Tell how many lines in the data below contain "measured", using one number as the whole reply.

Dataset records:
────────────────────────────────────────

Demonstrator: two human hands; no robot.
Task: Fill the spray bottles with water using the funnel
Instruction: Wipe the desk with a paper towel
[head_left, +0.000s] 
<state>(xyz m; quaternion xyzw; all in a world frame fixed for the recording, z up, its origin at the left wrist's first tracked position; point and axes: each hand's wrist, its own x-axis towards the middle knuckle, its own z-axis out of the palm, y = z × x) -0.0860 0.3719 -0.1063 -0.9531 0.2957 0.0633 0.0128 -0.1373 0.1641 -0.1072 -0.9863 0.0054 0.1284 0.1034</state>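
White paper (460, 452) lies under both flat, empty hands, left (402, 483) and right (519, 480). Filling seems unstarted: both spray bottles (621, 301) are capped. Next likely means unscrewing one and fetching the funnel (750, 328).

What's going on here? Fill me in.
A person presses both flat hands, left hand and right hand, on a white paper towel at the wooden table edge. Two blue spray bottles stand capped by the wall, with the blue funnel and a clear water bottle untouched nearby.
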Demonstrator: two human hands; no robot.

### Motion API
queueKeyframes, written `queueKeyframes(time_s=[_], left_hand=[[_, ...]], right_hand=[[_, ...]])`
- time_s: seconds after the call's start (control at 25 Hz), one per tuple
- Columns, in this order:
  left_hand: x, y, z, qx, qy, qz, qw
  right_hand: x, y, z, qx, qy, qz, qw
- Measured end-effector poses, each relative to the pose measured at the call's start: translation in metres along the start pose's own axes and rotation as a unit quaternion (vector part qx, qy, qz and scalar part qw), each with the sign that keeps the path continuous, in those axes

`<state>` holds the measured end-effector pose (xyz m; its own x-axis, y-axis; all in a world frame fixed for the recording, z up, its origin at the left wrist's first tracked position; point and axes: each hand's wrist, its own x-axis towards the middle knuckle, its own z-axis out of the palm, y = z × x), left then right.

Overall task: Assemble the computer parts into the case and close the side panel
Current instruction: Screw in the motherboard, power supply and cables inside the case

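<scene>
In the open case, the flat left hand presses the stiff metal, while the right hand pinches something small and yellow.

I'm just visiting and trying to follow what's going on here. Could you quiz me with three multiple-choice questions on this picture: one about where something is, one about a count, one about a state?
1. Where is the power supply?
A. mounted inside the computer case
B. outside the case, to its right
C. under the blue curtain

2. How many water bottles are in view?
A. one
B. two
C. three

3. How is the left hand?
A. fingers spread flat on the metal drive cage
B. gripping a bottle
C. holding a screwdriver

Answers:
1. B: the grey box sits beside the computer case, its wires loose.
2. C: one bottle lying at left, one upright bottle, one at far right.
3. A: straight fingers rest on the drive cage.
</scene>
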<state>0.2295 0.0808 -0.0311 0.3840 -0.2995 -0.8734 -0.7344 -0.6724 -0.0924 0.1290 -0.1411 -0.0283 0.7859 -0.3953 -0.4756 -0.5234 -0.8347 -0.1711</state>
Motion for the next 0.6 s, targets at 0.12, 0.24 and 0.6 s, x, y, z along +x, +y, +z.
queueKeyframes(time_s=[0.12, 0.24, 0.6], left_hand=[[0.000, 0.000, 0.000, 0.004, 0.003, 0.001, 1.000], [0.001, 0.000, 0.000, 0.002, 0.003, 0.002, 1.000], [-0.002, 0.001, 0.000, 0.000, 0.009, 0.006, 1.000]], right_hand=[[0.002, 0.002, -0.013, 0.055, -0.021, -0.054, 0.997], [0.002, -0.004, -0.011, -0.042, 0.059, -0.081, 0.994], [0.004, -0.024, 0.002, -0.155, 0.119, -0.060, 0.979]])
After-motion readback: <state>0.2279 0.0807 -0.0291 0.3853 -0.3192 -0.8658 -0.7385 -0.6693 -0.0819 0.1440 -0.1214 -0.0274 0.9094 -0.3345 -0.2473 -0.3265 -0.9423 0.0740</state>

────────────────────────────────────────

#### TASK ANSWER:
2